- EDITOR’S CHOICE
- 1997 · 14 tracks · 1 hr 7 min
Music for 18 Musicians
How Minimalism has come of age since its earliest and most anarchic expression in the silence of John Cage’s 4’33" (1952), in which the performer sits at the keyboard for 4 minutes and 33 seconds and doesn’t play a note. With Steve Reich’s Music for 18 Musicians (1976), we find the Minimalist movement in its maturity. The piece is scored for strings, wind, female voices and percussion, and the musicians are often required to play more than one instrument throughout its hour-long duration. But the steady pulse and rhythmic energy, which Reich first discovered in his early experiments with tape loops, make this work unmistakably his.

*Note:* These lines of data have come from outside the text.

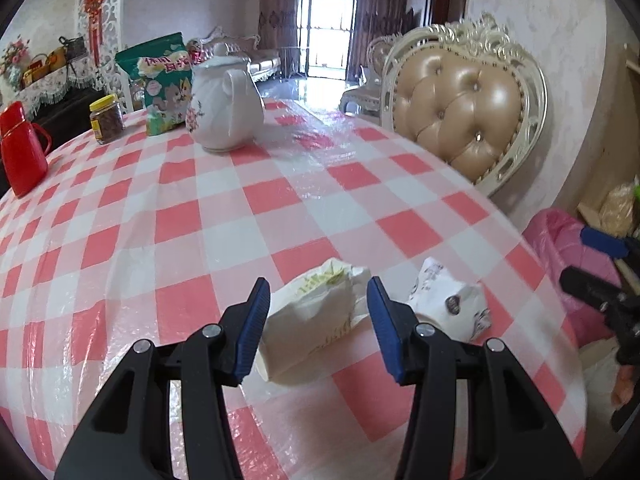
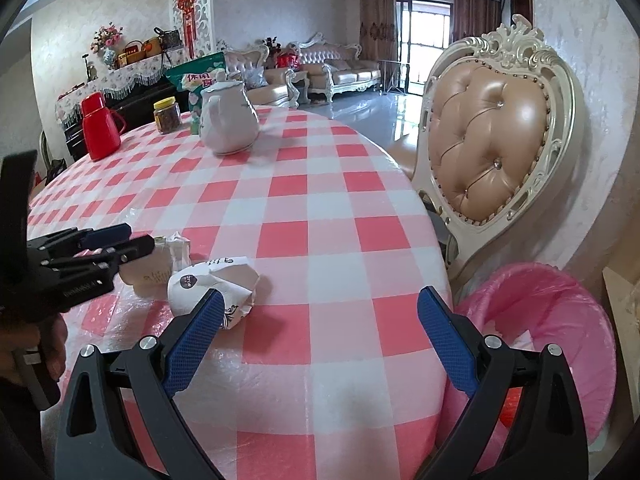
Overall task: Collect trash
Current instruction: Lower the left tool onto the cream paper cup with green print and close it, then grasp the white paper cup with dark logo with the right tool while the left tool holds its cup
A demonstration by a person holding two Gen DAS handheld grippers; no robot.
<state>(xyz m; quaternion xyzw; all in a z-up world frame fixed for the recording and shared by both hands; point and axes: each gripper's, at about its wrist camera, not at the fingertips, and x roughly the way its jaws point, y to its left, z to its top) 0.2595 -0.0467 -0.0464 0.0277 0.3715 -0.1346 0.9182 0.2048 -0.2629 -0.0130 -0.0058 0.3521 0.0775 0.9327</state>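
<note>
Beside checked table (image 2: 320,200), pink-lined bin (image 2: 560,320) (contents unclear); both hand-held grippers gape, holding nothing.

The near end of the crumpled white wrapper (image 1: 316,320) lies behind the left gripper (image 1: 318,312) and its blue pads, so whether the pads touch it cannot be told; in the right wrist view that gripper's dark body covers most of the wrapper. The pink-lined bin (image 2: 536,320) at the table's right is cut by the picture's edge and partly hidden behind the right gripper (image 2: 320,320). The printing on the far green bag (image 1: 164,80) is too small to read, and the white teapot (image 1: 226,108) hides part of it.
</note>
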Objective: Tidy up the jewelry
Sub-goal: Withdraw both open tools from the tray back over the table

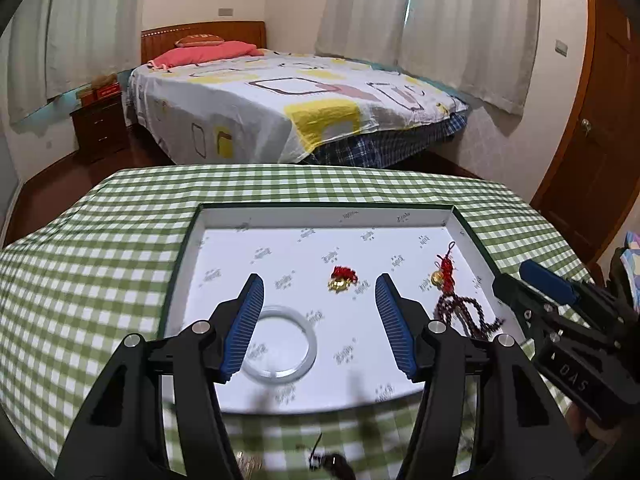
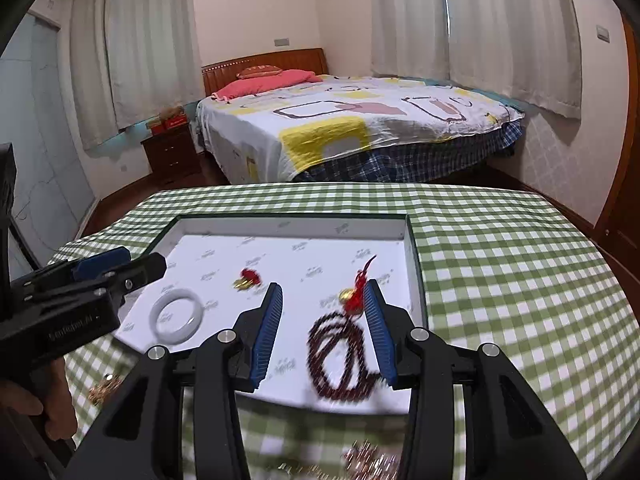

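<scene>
We hold the left gripper (image 1: 320, 320) and right gripper (image 2: 325, 330) part open and empty over the tray (image 1: 192, 236), bangle (image 1: 282, 346) at seven o'clock, beads (image 2: 340, 356) at five, so next we fetch loose pieces from the bench (image 1: 100, 240); "DAS" shows on the right gripper

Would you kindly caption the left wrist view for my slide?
Open left gripper above a tray holding a bangle, charm and beads.

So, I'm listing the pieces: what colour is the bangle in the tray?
The bangle is plain milky white, translucent. It shows best in the right wrist view.
</scene>
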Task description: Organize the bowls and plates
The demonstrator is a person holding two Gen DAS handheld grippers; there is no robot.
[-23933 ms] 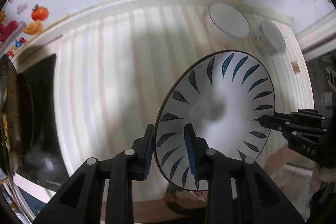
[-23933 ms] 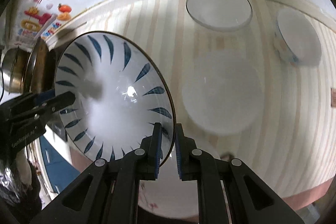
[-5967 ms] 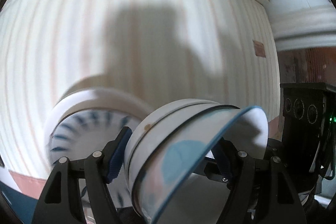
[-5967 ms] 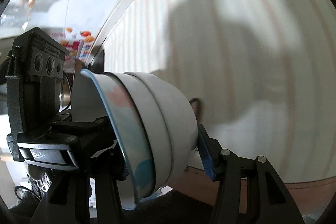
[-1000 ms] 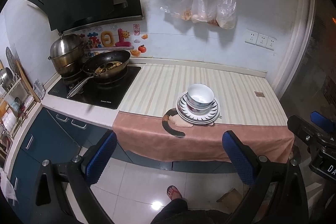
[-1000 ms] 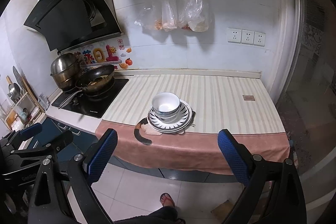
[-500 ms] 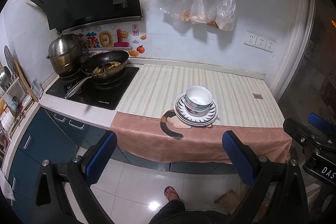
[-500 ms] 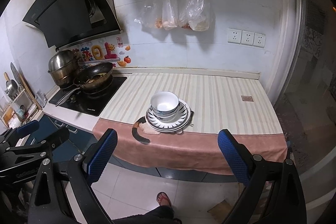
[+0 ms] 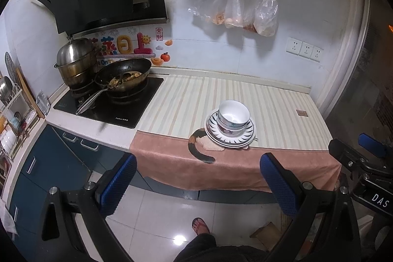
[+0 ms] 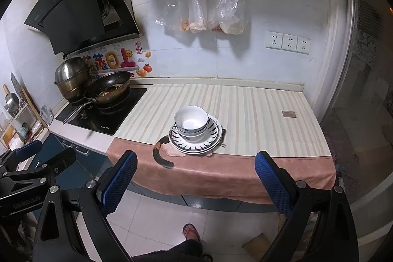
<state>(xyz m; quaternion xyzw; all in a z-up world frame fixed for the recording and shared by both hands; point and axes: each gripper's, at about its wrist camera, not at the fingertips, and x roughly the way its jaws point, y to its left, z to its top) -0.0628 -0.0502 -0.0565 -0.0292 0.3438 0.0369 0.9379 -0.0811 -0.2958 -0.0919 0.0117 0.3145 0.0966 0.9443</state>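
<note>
The left gripper [image 9: 199, 178] stands wide, its blue pads [image 9: 115, 182] far apart with nothing between them, and the right gripper [image 10: 196, 178] is just as wide and just as empty. Both are held out over the tiled floor, well apart from the counter [image 9: 275, 112], where a second ago they were a touch closer; the stack looks slightly smaller in both views now, so the person is backing away. Six seconds ago the two grippers carried the nested bowls between them; now those bowls [image 9: 232, 117] sit inside the blue-patterned plates [image 9: 248, 135], all in one pile near the front edge of the striped counter, just above the pink cloth [image 9: 235, 171] that hangs over the front. The pile rests partly on a small cat-shaped mat [image 9: 200, 147].

Farther left, a pan [image 9: 125, 76] of food and a steel pot [image 9: 73, 63] stand on the stove. No other dishes show on the counter, so the gathering seems finished, and the retreat with empty grippers suggests the task is done.
</note>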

Structurally, the piece is divided into 14 parts and based on a cycle of 11 chords; each chord is introduced in each of the 11 sections and then repeated at the end. Throughout the piece, we hear the rhythmic pulse of the pianos and mallet instruments. Layered over the top are the long-breathed tones of wind instruments and human voices—performers take a full breath and sing or play pulses of particular notes for as long as they can. Reich has likened the technique of expanding harmonies over an entire movement to the way in which 12th-century composers would stretch out a single note in a plainchant melody. But Music for 18 Musicians also shows the influence of Balinese gamelan music in the way the metallophone performer signifies changes within movements, and from one section to the next; the result is an egalitarian, distinctly non-Western approach to music-making.